"You have constructed for sixty-five miles, through the heart of New Jersey, the most spacious canal, which adds year after year, thousands to the value of her agricultural interests, while it carries with it wealth and happiness to her citizens generally, and which may be referred to as a lasting monument of the sagacity of New Jersey statesmen, and of your patriotism and munificence."
James Parker - 1840 Report of the Joint Board of Directors to the Stockholders

The Birth of a Canal

During the early nineteenth century the industrial and transportation revolutions were in their infancy but the expectations of innovation, efficiency, growth and wealth that they promised would soon overtake the American imagination and change its society as the century progressed. One such grand transportation achievement was the opening of the Erie Canal in 1825. Its instant success ignited “canal fever” across the young country – canal projects reaching inland markets exploded across the eastern seaboard. These man-made waterways opened grand possibilities of expansion, development and untapped western markets.

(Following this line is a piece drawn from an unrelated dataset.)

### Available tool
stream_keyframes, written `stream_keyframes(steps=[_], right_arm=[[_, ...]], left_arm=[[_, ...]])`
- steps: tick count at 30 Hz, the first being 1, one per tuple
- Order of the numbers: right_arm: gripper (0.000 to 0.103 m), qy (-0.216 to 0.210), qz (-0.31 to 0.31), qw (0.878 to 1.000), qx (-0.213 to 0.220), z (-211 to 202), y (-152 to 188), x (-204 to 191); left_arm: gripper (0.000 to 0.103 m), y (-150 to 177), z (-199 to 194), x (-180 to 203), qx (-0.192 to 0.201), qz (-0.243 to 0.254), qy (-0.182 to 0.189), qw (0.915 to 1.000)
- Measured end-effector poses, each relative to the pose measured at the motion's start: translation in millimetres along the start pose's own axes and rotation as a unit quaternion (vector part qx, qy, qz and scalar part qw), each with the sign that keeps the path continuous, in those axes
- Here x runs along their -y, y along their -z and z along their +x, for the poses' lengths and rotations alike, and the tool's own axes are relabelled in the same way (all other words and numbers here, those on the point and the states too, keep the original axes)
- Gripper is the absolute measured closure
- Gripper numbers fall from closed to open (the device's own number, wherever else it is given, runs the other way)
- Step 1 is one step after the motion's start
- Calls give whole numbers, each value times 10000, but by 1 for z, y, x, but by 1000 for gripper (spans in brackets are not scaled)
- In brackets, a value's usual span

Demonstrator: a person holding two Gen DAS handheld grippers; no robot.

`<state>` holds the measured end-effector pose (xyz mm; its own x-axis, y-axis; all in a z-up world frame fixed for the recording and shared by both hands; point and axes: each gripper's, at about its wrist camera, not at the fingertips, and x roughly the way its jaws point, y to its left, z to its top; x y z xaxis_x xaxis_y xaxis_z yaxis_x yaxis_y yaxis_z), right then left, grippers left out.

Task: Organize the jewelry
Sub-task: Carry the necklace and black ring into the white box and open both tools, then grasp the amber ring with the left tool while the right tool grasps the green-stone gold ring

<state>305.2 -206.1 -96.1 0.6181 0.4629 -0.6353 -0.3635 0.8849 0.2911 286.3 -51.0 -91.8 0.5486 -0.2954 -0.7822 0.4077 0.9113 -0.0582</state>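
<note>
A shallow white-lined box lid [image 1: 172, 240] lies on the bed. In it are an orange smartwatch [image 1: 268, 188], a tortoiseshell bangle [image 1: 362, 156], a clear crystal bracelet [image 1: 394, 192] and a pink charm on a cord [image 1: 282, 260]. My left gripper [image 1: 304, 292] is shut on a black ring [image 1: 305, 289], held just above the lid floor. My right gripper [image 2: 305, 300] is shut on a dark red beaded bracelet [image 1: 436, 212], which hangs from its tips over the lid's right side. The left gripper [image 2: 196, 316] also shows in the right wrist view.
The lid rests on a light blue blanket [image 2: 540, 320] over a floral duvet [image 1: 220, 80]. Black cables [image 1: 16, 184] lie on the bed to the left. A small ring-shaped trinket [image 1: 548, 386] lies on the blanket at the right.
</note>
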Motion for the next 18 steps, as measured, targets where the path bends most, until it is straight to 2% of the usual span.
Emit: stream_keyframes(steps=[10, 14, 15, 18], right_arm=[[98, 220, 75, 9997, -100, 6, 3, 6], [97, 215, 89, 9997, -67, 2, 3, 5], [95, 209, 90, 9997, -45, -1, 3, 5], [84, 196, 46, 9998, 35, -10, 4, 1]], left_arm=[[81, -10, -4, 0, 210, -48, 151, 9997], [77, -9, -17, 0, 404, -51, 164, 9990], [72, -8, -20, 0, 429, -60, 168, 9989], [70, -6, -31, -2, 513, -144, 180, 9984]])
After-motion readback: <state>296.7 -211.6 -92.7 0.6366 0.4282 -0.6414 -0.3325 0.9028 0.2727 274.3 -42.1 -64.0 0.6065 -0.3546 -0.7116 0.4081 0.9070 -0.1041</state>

They were the new exciting internal improvement discussed by many – efficient transportation routes that could link resources, manufacturing centers and markets. And yet, while canals were new to the United States, they were well established and used across Europe and Asia. New Jersey’s Delaware and Raritan Canal was envisioned as just such an improvement. An inland waterway that reached across central New Jersey to provide a direct, quick and safe transportation route for the movement of freight between Philadelphia and New York. The idea had success written all over it.

While New Jersey roadways may have expanded from the early colonial period through the 18th century, they had not greatly improved by the 19th century. Travel remained difficult and always weather dependent. New Jersey lay between two busy centers of commerce – New York and Philadelphia – and the movement of goods, produce and local commodities between them was big business. Overland shipments could be laborious and prone to delays due to poor roads. Ocean transport, while more reliable, could take up to two weeks even in good weather. For this reason, merchants and businessmen like John Neilson and his son James of New Brunswick, were interested in and supported transportation improvements such as turnpikes, toll roads, and especially canals.

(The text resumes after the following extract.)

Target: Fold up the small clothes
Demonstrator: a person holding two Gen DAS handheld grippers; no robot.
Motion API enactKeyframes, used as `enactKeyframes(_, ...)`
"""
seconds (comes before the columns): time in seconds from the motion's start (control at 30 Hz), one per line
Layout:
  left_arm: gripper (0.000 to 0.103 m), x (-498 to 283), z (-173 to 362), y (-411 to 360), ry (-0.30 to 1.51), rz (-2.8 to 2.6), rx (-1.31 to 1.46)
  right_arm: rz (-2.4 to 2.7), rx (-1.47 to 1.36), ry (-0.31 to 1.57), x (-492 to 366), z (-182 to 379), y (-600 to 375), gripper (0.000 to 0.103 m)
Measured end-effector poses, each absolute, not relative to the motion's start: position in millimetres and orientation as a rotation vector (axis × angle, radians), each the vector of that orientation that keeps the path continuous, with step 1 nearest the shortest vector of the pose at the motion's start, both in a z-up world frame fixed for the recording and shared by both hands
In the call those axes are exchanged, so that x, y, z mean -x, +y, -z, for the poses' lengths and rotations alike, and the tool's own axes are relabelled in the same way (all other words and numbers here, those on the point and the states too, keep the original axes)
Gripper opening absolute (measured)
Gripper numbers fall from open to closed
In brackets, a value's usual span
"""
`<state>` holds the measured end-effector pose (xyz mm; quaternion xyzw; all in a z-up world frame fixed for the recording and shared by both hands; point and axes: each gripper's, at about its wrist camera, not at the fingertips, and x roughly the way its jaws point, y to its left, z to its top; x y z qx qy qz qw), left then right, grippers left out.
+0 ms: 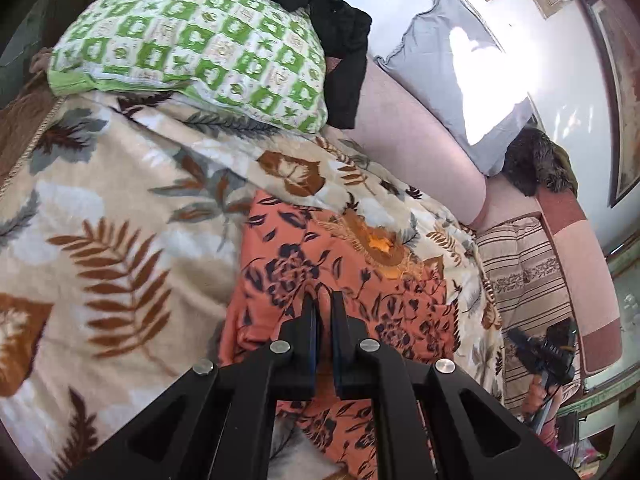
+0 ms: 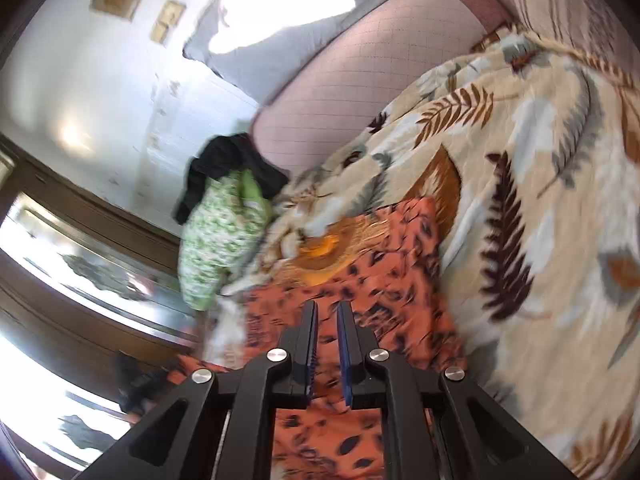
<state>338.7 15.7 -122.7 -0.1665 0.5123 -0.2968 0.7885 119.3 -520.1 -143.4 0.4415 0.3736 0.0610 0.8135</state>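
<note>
An orange garment (image 1: 352,264) with a dark floral print and gold embroidery at its neck lies on a leaf-patterned blanket (image 1: 120,216). My left gripper (image 1: 323,300) is shut, its blue pads pinching a puckered fold of the orange cloth, which hangs on below the fingers. In the right wrist view the same orange garment (image 2: 384,248) stretches ahead, blurred by motion. My right gripper (image 2: 327,312) is shut on the near part of it, with cloth showing between and under the fingers. The blanket (image 2: 540,200) fills that view's right side.
A green-and-white pillow (image 1: 192,48) with a black garment (image 1: 320,8) on it lies at the back. Behind are a pink bolster (image 1: 420,136) and a grey pillow (image 1: 460,80). A striped sheet (image 1: 520,272) lies to the right, where a hand holds a black device (image 1: 540,352).
</note>
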Motion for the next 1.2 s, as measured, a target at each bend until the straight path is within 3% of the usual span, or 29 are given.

The turn of the 19th century ushered in the beginnings of the turnpike and steamboat eras which further served to improve transportation connections from New Brunswick to New York and Trenton to Philadelphia. Men such as Cornelius Vanderbilt, who established a successful steamboat line in New Brunswick, made their fortunes from these innovations. With backing and investment from the business and political communities, improvements to facilitate the ease of movement for people and products began early in the century. In 1807 the Trenton and New Brunswick Turnpike or “Straight Turnpike” (Route 1 today) opened for operation and while its surface was gravel, stone and timber, the majority of roads crossing central New Jersey remained little more than improved dirt paths. The Straight Turnpike was an improvement and viable alternative, but transportation was still a laborious and costly proposition. Change, however, was on the horizon.

The opening and quick success of the Erie Canal in New York ushered in fevered interest in canal building here in New Jersey. Talk of a canal across the central part of the state, essentially expediting trade between New York City and Philadelphia, was not new and is thought to have originated with William Penn in the 1690s. Attempts to approve such a project in the New Jersey legislature had taken place three times early in the 19th century but it wasn’t until the fourth attempt that the Delaware and Raritan Canal charter of 1830 was finally passed due in large part to the dogged determination, lobbying expertise and lavish entertaining efforts of James Neilson – a staunch believer in the potential financial benefit such a canal would pose.

Canal? Railroad? Both.

At the same time that Neilson was lobbying for passage of the Delaware and Raritan Canal Charter, others were working towards securing the same permission to begin construction on the first railroad line across the center of the state including business interests in New York. The canal verses railroad battle had been in play since 1815 with the passing of John Stevens railroad charter.  By the mid-1820s it hit a crescendo. This innovation generated much excitement and many in the business community saw its economic potentials.  While still untested and untried, the railroad had many supporters and eager investors. 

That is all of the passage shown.